What you have to do: Every line of the material below should be output exactly as written, with the images skipped.

Given information:
⟨
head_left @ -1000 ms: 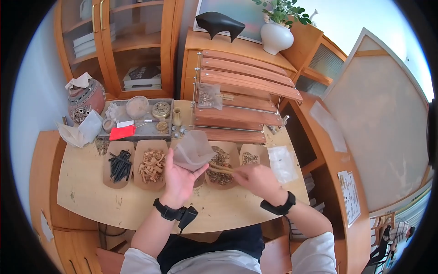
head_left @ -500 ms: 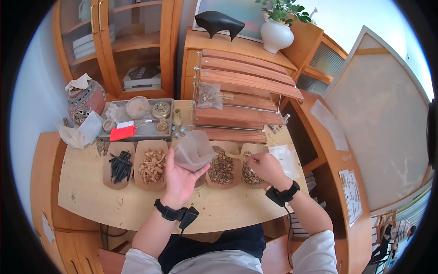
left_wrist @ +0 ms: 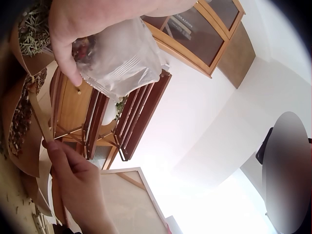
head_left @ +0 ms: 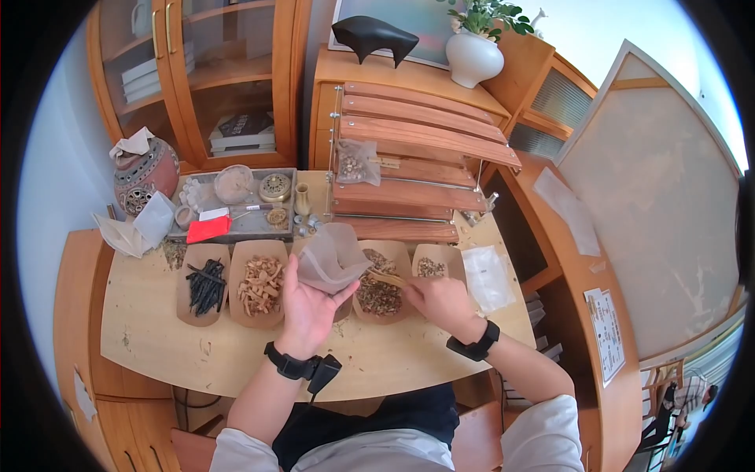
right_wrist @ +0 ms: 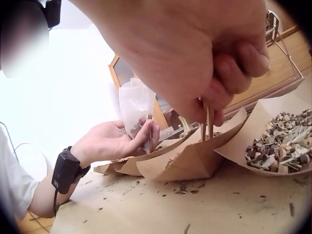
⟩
Answer for this exercise:
head_left @ -1000 ms: 
head_left @ -500 ms: 
left_wrist @ +0 ms: 
head_left @ +0 ms: 
right_wrist @ +0 ms: 

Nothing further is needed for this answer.